Senin, 22 Januari 2018

Part 10 Pesta Pernikahan

Sepasang pengantin itu masuk sambil menari (bisa dibilang berdansa ya). Orang-orang menyambut sepasang pengantin itu memasuki ruangan pesta untuk tamu wanita sambil melakukan ‘zaghrouta’ (aku tidak menemukan istilah yang tepat dalam bahasa Indonesia, tapi ini semacam gerakan lidah menghasilkan suara-suara yang khas). Pengantin wanitanya adalah guru ngaji sekaligus teman karibku di Budapest. Aya begitu nama panggilannya. Dia berasal dari Hebron sedang suaminya berasal dari Gaza. Ini pertama kalinya aku menyaksikan langsung pesta pernikahan dengan kultur Arab, khususnya Palestina.

Teman kamarku yang berasal dari Hebron sering bercerita banyak hal tentang kebiasaan dan budaya orang-orang Palestina, termasuk dalam merayakan pesta pernikahan. Ketika aku mendapatkan undangan pesta Aya, rasanya cerita yang baru beberapa saat lalu diceritakan padaku menjadi nyata, ya, aku ikut menyaksikannya langsung bagaimana orang-orang menari diiringi musik dan lagu khas Palestina. Aku teringat kembali percakapan kami di kamar ‘bagaimana orang-orang merayakan pesta pernikahan di daerahmu?’ tanyaku. ‘kami menari, menyanyi, dan makan tentu saja’. ‘wow, itu pasti menarik –makanannya- ’, seruku.

Saat menghadiri pesta, aku baru tahu jika ternyata yang menjadi penari utamanya adalah pengantinnya. Setelah mereka menari beberapa saat, pengantin prianya menuju ke tempat para tamu pria, meninggalkan pengantian wanitanya yang menari dan para wanita lainnya pun ikut menari bersama, anak-anakpun tidak ketinggalan.

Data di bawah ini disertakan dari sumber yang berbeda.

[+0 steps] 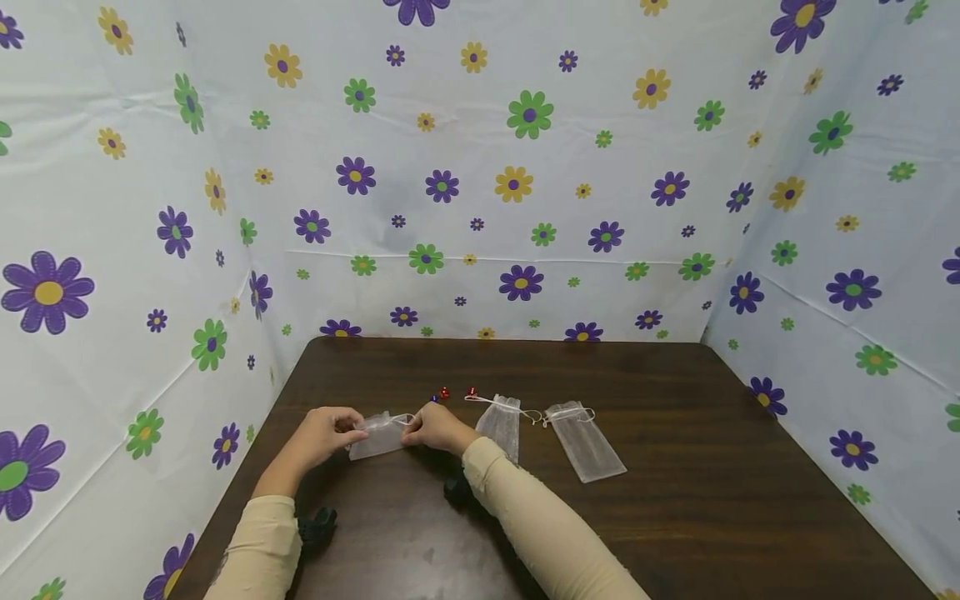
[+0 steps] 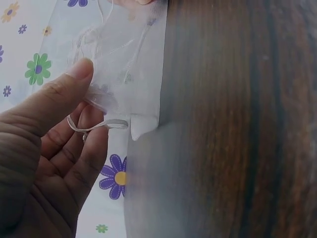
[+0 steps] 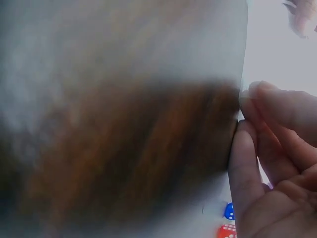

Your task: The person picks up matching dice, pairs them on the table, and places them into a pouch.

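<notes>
A sheer white drawstring pouch (image 1: 377, 437) is stretched between my two hands, left of the table's middle. My left hand (image 1: 324, 435) pinches its left end, with the thumb (image 2: 79, 74) in front and fingers behind in the left wrist view. A white cord loop (image 2: 111, 124) hangs beside those fingers. At the pouch's right end, near its drawstring, my right hand (image 1: 441, 428) pinches it between thumb and fingers. Glare hides much of the sheer fabric in the right wrist view. Just beyond the right hand lie a blue die (image 3: 229, 211) and a red die (image 3: 227, 231).
Two more sheer pouches lie to the right, one pouch (image 1: 504, 423) partly behind the right forearm and another pouch (image 1: 587, 446) farther right. Another red die (image 1: 472, 392) sits near the first one's cord. A flowered cloth (image 1: 517, 208) surrounds the dark wooden table (image 1: 720, 483).
</notes>
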The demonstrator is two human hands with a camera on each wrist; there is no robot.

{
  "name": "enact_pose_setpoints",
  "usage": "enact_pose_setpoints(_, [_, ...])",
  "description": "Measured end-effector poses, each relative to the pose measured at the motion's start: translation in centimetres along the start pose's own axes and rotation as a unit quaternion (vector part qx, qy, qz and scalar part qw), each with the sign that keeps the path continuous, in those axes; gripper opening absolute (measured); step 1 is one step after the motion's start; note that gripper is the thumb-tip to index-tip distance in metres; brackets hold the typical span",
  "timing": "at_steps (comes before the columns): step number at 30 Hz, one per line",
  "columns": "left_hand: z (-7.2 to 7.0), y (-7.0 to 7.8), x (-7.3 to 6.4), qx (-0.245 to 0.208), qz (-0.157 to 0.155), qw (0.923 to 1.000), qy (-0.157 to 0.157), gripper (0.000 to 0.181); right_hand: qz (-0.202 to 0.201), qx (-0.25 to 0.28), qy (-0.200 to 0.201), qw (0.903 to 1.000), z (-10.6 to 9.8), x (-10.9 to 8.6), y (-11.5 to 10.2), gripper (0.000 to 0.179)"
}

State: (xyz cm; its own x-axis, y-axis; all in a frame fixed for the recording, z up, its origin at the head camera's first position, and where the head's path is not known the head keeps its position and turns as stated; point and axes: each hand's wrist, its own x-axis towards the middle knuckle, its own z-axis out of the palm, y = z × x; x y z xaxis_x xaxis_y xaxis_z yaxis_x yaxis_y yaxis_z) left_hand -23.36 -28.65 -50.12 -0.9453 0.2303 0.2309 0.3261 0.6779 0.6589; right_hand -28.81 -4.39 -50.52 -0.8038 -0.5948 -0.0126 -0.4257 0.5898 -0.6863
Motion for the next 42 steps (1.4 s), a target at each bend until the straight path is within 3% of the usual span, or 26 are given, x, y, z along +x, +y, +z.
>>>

Aku yang sedang duduk memperhatikan sekitar dikejutkan saat tanganku di tarik sang pengantin untuk ikut menari bersama. Dua jam pesta berlangsung, dan selama itu pula tarian berlangsung. Wah, dalam hati aku bertanya-tanya mereka tidak capek apa ya. Aku saja kelelahan tiap lima menit dan beristirahat, hehe. Aku cuma menyaksikan pesta seperti ini dimana orang-orang menari di film Bolywood saja kataku pada temanku itu, aku tidak tahu kalau orang-orang Arab melakukan ini juga. ‘Lalu bagaimana orang-orang di daerahmu merayakan pesta pernikahan?’ tanyanya. ‘Para tamu tidak menari apalagi pengantinnya tentu saja. Pengantin akan duduk manis sambil salam-salaman dengan para tamu, dan para tamu menikmati hidangan dan mungkin saling bercakap-cakap dengan keluarga pengantin atau tamu lainnya, dan ada musik juga yang dimainkan pemusik dan penyanyi yang disewa, itu saja’, jawabku. ‘lalu apa di tempatmu, laki-laki dan perempuan juga dipisah?’ tanyanya lagi. ‘Secara kultur tidak ada kebiasaan seperti itu, tapi saat ini, orang-orang yang sudah memahami syariat islam tentang walmatul ursy mulai menerapkannya, memang mulanya sedikit aneh di tengah-tengah masyarakat tapi lama kelamaan akan biasa juga.’

Aku teringat saat masih kecil dulu, sepupuku mengadakan pesta pernikahannya dengan memisahkan laki-laki dan perempuan dengan sebuah hijab yang membentang. ‘pak itu kenapa pengantin laki-laki dan perempuannya dipisah?’ tanyaku penasaran. Mungkin karena tak tahu jawabannya malah dijawab asal waktu itu ‘oh itu pengantinnya lagi bertengkar makanya dipisah’. Aku ber’oh’ ria saja waktu itu, setelah duduk di bangku sma, barulah aku mengerti alasannya, bukan karena pengantinnya berantem tentu saja, tapi untuk menjalankan perintah Allah dan Rasul-Nya dan meraih ridha-Nya.

Aku cukup terkejut saat diceritakan padaku kalau di Palestina mereka tidak mengenakan hijab saat pesta, alasannya tentu saja karena tidak akan ada laki-laki yang bergabung ke tempat pesta wanita, anak laki-laki berusia 7 tahun ke atas pun umumnya berada di tempat pesta para lelaki. Tapi untuk pesta kali ini di Budapest, tentu saja semua wanita baligh mengenakan hijab mereka.